For the vast majority of Somerset's history, a Championship title has been a distant dream. Even now, after a decade stuffed with near misses in all competitions, players and supporters are unwilling to imagine success for fear of the pain that disappointment can bring. They have had their fill of that.
But, with a battling line-up stuffed with class and experience and a bowling line-up that has a blend of youth and experience that seems to be combining nicely, confidence is rising at the club. Somerset lack neither investment nor ambition - few clubs have a higher salary bill - and Alviro Petersen will be replaced by an overseas batsman, almost certainly a South African, while he is away on international duty. An announcement is expected shortly.
While Thomas puts his sustained performance down to a large stock of anti-inflammatory pain killers - "I'll have to stock up," he said with a smile afterwards - and an ice machine that he applies to his back, shoulders, ankles and knees every day - "Just don't tell my wife how much it cost, she'd kill me" - he considers the defining moment of his career, the time in the winter of 2007-08 when Brian Rose persuaded him to join Somerset. While Rose moved on from his position as director of cricket at the end of 2012 his influence remains on the club he served so well for so long.
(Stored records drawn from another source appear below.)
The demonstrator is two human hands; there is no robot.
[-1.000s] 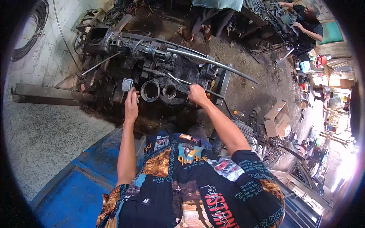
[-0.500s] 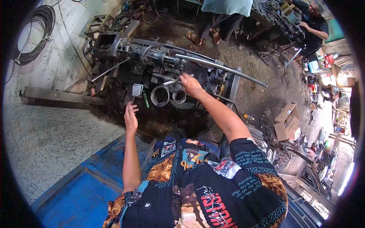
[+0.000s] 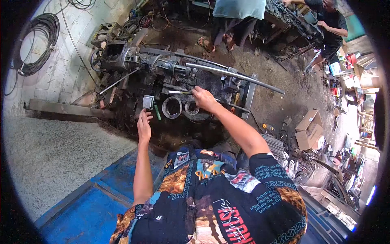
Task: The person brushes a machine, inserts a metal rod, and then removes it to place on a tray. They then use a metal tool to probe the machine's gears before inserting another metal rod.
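Grip's partly hidden, but my right hand [image 3: 204, 99] is wrapped round a silvery bar [image 3: 179, 92]; can't tell if my left hand [image 3: 144, 127], fingers loosely spread, touches the grey box [image 3: 148, 102]. Bar's lying flatter than half a second ago. One box, one green stick [image 3: 157, 112], two round rings [image 3: 172, 116] near the bar

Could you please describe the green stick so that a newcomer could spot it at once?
Find the long dark machine with a shiny metal bar, in front of the person. On its near side, look between the boxy grey piece beyond the left hand and the larger round ring. The green stick there is slim and bright, unlike its grey neighbours.
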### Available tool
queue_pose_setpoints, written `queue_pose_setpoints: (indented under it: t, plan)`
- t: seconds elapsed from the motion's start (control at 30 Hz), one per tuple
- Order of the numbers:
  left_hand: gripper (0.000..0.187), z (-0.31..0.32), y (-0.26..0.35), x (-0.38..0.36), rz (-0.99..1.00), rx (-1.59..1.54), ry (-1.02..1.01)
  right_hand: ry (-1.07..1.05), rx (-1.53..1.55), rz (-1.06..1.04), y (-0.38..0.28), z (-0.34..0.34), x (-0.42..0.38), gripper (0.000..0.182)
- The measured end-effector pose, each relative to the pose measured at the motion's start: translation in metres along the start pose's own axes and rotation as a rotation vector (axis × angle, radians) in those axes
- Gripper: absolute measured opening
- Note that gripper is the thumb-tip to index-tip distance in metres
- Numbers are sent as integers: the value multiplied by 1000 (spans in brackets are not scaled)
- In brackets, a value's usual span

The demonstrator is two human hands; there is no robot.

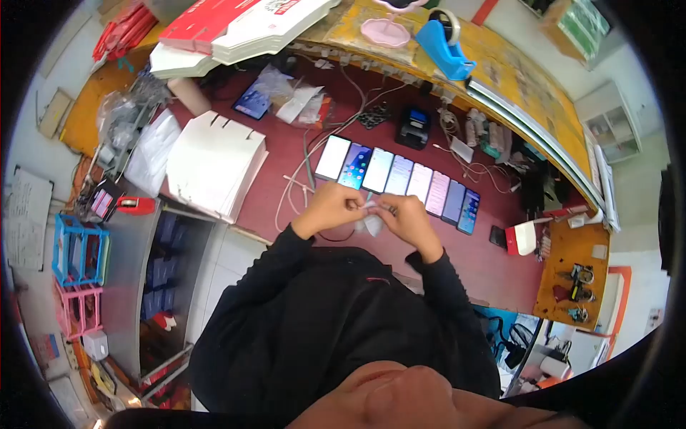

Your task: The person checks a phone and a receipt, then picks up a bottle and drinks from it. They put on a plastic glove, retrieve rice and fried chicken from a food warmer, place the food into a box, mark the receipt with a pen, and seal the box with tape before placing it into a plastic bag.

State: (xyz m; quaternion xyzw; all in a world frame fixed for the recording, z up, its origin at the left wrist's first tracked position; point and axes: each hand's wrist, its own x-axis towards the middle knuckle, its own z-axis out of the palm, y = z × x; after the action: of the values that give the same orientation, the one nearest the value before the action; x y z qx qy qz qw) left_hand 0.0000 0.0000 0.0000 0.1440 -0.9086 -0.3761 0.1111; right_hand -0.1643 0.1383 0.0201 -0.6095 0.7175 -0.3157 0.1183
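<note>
My left hand (330, 207) and my right hand (410, 219) meet over the near side of the red desk, fingers pinched. Between the fingertips is a small whitish, filmy piece (372, 224), its lower end hanging down; its exact kind I cannot tell. Just beyond my hands lies a slanting row of several smartphones with lit screens, from a white-screened phone (333, 158) on the left to a blue-screened phone (468, 211) on the right. My left fingers overlap the lower edge of a phone showing app icons (355, 166).
A stack of white flat boxes (214, 161) stands to the left. Behind the phones are a black handheld device (414, 127) and loose white cables (296, 184). A blue tape dispenser (443, 50) and red-and-white boxes (246, 28) sit on the raised shelf. A dark phone (498, 236) lies at the right.
</note>
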Motion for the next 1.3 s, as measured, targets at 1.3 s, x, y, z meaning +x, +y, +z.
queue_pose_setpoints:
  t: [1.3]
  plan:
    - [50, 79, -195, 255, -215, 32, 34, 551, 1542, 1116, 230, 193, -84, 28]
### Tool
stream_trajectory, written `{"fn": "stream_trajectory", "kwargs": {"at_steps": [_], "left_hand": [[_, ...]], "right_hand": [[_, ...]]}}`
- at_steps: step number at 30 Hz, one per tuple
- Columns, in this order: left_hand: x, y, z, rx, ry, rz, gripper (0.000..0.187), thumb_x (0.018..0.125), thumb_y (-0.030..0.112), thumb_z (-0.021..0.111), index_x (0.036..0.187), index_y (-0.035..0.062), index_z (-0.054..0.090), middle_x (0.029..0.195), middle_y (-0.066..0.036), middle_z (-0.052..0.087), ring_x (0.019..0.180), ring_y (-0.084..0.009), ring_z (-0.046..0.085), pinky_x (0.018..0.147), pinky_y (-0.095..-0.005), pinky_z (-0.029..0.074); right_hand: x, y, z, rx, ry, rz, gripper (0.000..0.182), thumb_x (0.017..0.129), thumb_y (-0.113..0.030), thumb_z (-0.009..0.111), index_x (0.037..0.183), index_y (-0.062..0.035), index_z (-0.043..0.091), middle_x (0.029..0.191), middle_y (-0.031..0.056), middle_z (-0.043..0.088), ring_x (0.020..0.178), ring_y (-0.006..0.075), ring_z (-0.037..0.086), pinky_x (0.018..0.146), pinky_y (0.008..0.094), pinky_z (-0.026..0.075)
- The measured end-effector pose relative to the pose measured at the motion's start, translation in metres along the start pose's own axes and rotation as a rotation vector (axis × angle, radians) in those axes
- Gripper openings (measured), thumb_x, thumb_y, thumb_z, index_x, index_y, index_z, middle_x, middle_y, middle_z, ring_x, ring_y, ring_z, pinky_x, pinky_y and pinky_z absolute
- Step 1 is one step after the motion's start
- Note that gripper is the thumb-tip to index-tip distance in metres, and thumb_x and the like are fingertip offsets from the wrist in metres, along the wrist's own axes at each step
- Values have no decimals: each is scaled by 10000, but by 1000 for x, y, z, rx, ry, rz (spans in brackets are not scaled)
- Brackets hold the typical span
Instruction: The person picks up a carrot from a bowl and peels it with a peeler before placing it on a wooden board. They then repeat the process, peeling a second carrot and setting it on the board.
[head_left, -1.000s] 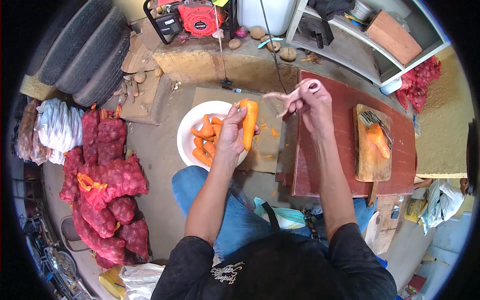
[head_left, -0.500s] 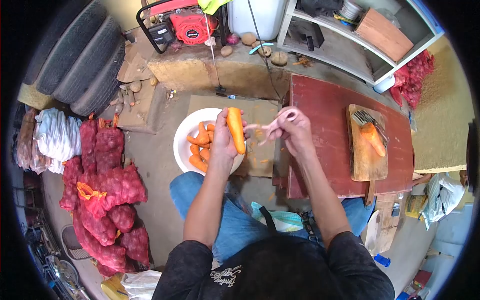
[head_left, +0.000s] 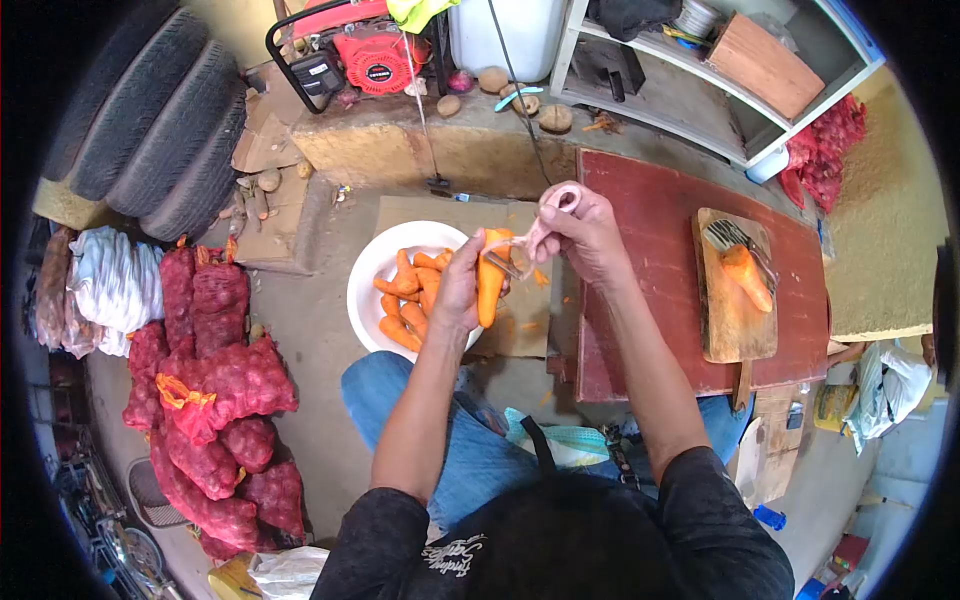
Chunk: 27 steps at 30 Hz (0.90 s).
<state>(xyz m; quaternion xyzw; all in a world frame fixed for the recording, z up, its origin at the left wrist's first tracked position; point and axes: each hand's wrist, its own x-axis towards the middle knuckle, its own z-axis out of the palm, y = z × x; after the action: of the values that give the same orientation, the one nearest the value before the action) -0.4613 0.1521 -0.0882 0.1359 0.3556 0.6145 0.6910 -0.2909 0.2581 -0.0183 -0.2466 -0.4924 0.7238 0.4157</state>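
Note:
My left hand [head_left: 460, 290] is closed around an orange carrot [head_left: 491, 290], which stands nearly upright between thumb and fingers. My right hand [head_left: 588, 237] grips a pink peeler [head_left: 567, 199] by its handle. The peeler's head lies across the upper part of the carrot, apparently touching it. Just behind my left hand sits a white basin [head_left: 362, 290] holding several carrots [head_left: 403, 272]. Orange peel scraps [head_left: 540, 277] lie on the cardboard [head_left: 520, 335] below my hands.
To my right is a red table [head_left: 640, 330] bearing a wooden cutting board [head_left: 725, 335], a grater [head_left: 728, 238] and a piece of carrot [head_left: 745, 278]. Red mesh sacks [head_left: 230, 375] lie on the left floor, near stacked tires [head_left: 150, 120]. A red engine [head_left: 375, 62] stands ahead.
My right hand has moved left, bringing the peeler onto the carrot. The carrot has shifted slightly right and down with my left hand.

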Motion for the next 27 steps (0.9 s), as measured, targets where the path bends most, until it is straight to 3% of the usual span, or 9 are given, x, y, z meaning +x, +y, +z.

And while Thomas admits he considered retiring from red-ball cricket before the season - "It was the shoulder, then it was the back, and you lie in bed at night and think 'Is this the end?'" - he has plenty to play on for now.
"This could be the year," Thomas said. "I'm starting to believe. Taunton is home now for me and my family don't want to go anywhere.
"That was the first hat-trick of my professional career and has to be right up with the highlights. But yes, the turning point of my career came when a man called Brian Rose showed belief in me. I love Somerset."
If Somerset do win the Championship - and a final game away against Yorkshire already looks tantalising - it would be a popular success for most cricket lovers simply due to the affection in which Marcus Trescothick is held. No-one symbolises the spirit of Somerset more than Trescothick.
While his powers as a batsman may be dimming and he will undergo a scan on his groin after pulling up sharply while batting in the second innings, there is a sense that, after an excellent career touched by sadness, he deserves the success that has eluded him and every Somerset cricketer before him.
And if you needed one moment to sum up Trescothick's commitment, his desire, his selflessness and his humility, it is the sight of him, over after over, perched under the helmet at short leg. "Someone has to do it," he says matter of factly. Not many 38-year-old captains would take such a view.
For Sussex this was a worrying performance. They look over-reliant upon a couple of key individuals - Joyce with the bat and Steve Magoffin with the ball - and, with England calls biting hard, appear to lack depth in their squad. Such is the absence of a quality spin bowler - though Will Beer bowled better in the second innings - that Ashar Zaidi looks set to be recalled.
To rub salt in the wound, Sussex also learned that they will be without Michael Yardy for another six to eight weeks after it emerged that he is to undergo surgery on his bicep injury. With Matt Prior and Chris Jordan also likely to be absent for long periods on England duty, it leaves Sussex scouring the loan market for possible reinforcements.